Atlantic.Net Blog

How to Install Apache Spark on Oracle Linux 8

Hitesh Jethva
by Atlantic.Net (414 posts) under Dedicated Server Hosting, Tutorials
0 Comments

Apache Spark is open-source distributed processing system used to handle big data workloads in cluster computing environments. It is designed for speed, ease of use, and sophisticated analytics, with APIs available in Java, Scala, Python, R, and SQL. It supports several programming languages including Java, Scala, Python, and R. It can run programs up to 100x faster than Hadoop MapReduce in memory, or 10x faster on disk. It is used by data scientists and engineers for executing data engineering, data science, and machine learning on single-node machines or clusters.

In this post, we will show you how to install Apache Spark on Oracle Linux 8.

Prerequisites

  • A server running Oracle Linux 8 on the Atlantic.Net Cloud Platform
  • A root password configured on your server

Step 1 – Create Atlantic.Net Cloud Server

First, log in to your Atlantic.Net Cloud Server. Create a new server, choosing Oracle Linux 8 as the operating system with at least 2GB RAM. Connect to your Cloud Server via SSH and log in using the credentials highlighted at the top of the page.

Once you are logged in to your server, run the following command to update your base system with the latest available packages.

dnf update -y

Step 2 – Install Java

Apache Spark is a Java-based application, so Java must be installed on your server. If not installed, you can install it by running the following command:

dnf install java-11-openjdk-devel -y

Once Java is installed, you can verify it using the following command:

java --version

You will get the following output:

openjdk 11.0.15 2022-04-19 LTS
OpenJDK Runtime Environment 18.9 (build 11.0.15+9-LTS)
OpenJDK 64-Bit Server VM 18.9 (build 11.0.15+9-LTS, mixed mode, sharing)

Step 3 – Install Spark

At the time of writing this tutorial, the latest version of Apache Spark is 3.2.1. You can download the latest version of Apache Spark from Apache’s official website using the following command:

wget https://dlcdn.apache.org/spark/spark-3.2.1/spark-3.2.1-bin-hadoop3.2.tgz

Once the download is completed, extract the downloaded file with the following command:

tar -xvf spark-3.2.1-bin-hadoop3.2.tgz

Next, move the extracted directory to /opt with the following command:

mv spark-3.2.1-bin-hadoop3.2 /opt/spark

Next, create a dedicated user for Apache Spark and set proper ownership to the /opt directory:

useradd spark
chown -R spark:spark /opt/spark

Step 4 – Create a Systemd Service File for Apache Spack

Next, you will need to create a service file for managing Apache Spark Master and Slave via systemd.

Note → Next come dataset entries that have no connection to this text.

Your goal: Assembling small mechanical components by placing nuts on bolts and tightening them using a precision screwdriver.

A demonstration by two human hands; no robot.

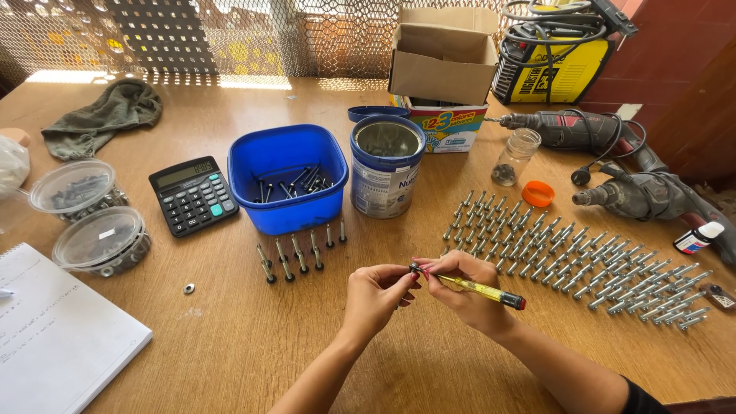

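Observation:
My right hand (pixel 465 290) grips a yellow screwdriver (pixel 484 290) with a dark red end, its tip pointing left. My left hand (pixel 375 296) pinches a small bolt (pixel 415 268) at that tip; both hands meet above the wooden table (pixel 230 345). Behind them several bolts stand in a short row (pixel 300 251) in front of a blue plastic tub (pixel 287 176) holding more bolts. To the right, several assembled bolts lie in neat rows (pixel 571 257).
A metal tin (pixel 386 165), a calculator (pixel 193 195), two lidded clear tubs (pixel 88 211), a notepad (pixel 54 337), a glass jar (pixel 514 156) with orange lid (pixel 538 193), two power drills (pixel 613 165), a cardboard box (pixel 443 61), a yellow welder (pixel 553 57), a cloth (pixel 103 115), a loose washer (pixel 188 288).

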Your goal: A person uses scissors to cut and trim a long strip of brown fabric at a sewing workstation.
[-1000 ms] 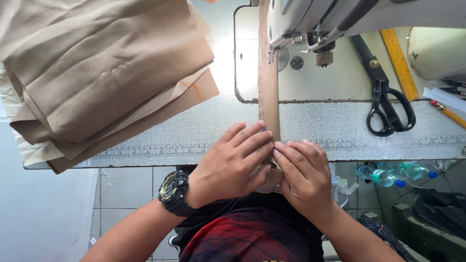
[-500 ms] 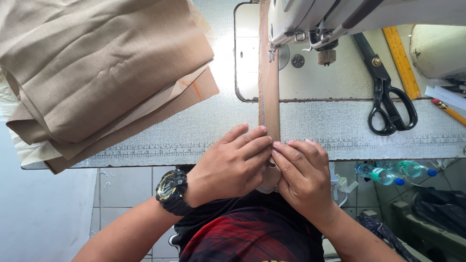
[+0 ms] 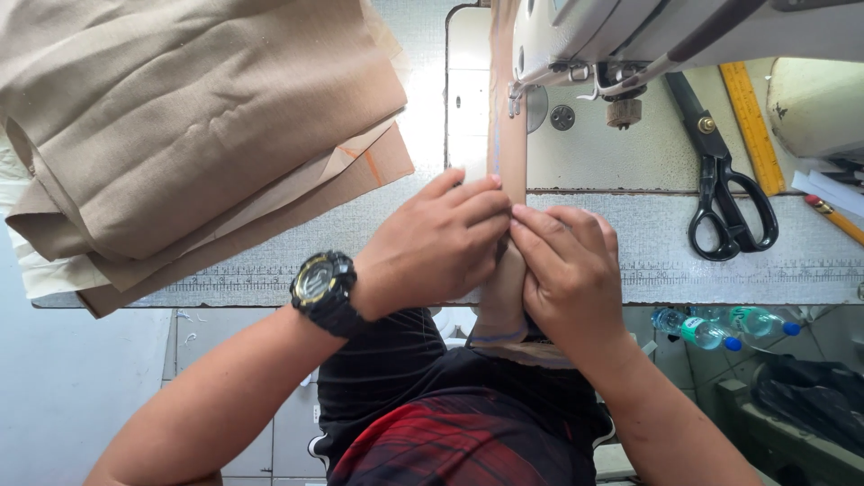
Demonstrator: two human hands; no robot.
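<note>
Narrow tan fabric strip [image 3: 509,153] lies with its long axis straight away from the person: far end under the sewing machine head [image 3: 630,36], near end running back over the table edge and hanging down toward the lap. A faint line is drawn along its length.

Left hand [image 3: 432,247]: fingers curled, tips pressed onto the strip from its left side, pinching it down at the near edge of the machine bed. A black wristwatch [image 3: 322,288] sits on that wrist. Right hand [image 3: 567,270]: fingers bent, tips meeting the strip from the right, just touching the left fingertips. Both hands are closed narrow on the strip, and they hide the stretch of it between them.

To the left, a pile of folded tan cloth [image 3: 180,135] rests on the table [image 3: 270,270], well apart from the strip. To the right, black scissors [image 3: 724,193] lie on the table beside a yellow ruler [image 3: 749,126]; a pencil [image 3: 832,216] is near the right border. Below the table edge, plastic bottles [image 3: 711,326] lie on the floor. The machine head overhangs the far end of the strip and blocks sight of the needle area.

Against half a second ago: the hands sit at the same spot on the strip, grip unchanged; the strip, cloth pile and scissors have not shifted.
</note>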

First, create a systemd service file for Master using the following command:

nano /etc/systemd/system/spark-master.service

Add the following lines:

[Unit]
Description=Apache Spark Master
After=network.target

[Service]
Type=forking
User=spark
Group=spark
ExecStart=/opt/spark/sbin/start-master.sh
ExecStop=/opt/spark/sbin/stop-master.sh

[Install]
WantedBy=multi-user.target

Save and close the file, then create a systemd service file for Slave:

nano /etc/systemd/system/spark-slave.service

Add the following lines:

[Unit]

Description=Apache Spark Slave

After=network.target

[Service]
Type=forking
User=spark
Group=spark
ExecStart=/opt/spark/sbin/start-slave.sh spark://your-server-ip:7077
ExecStop=/opt/spark/sbin/stop-slave.sh

[Install]
WantedBy=multi-user.target

Save and close the file, then reload the systemd daemon to apply the changes.

systemctl daemon-reload

Next, start the Spark Master service and enable it to start at system reboot:

systemctl start spark-master
systemctl enable spark-master

To verify the status of the Master service, run the following command:

systemctl status spark-master

You will get the following output:

● spark-master.service - Apache Spark Master
   Loaded: loaded (/etc/systemd/system/spark-master.service; disabled; vendor preset: disabled)
   Active: active (running) since Sat 2022-04-30 08:15:45 EDT; 6s ago
  Process: 5253 ExecStart=/opt/spark/sbin/start-master.sh (code=exited, status=0/SUCCESS)
 Main PID: 5264 (java)
    Tasks: 32 (limit: 23694)
   Memory: 177.7M
   CGroup: /system.slice/spark-master.service
           └─5264 /usr/lib/jvm/java-11-openjdk-11.0.15.0.9-2.el8_5.x86_64/bin/java -cp /opt/spark/conf/:/opt/spark/jars/* -Xmx1g org.apache.s>

Apr 30 08:15:42 oraclelinux systemd[1]: Starting Apache Spark Master...
Apr 30 08:15:42 oraclelinux start-master.sh[5253]: starting org.apache.spark.deploy.master.Master, logging to /opt/spark/logs/spark-spark-org>
Apr 30 08:15:45 oraclelinux systemd[1]: Started Apache Spark Master.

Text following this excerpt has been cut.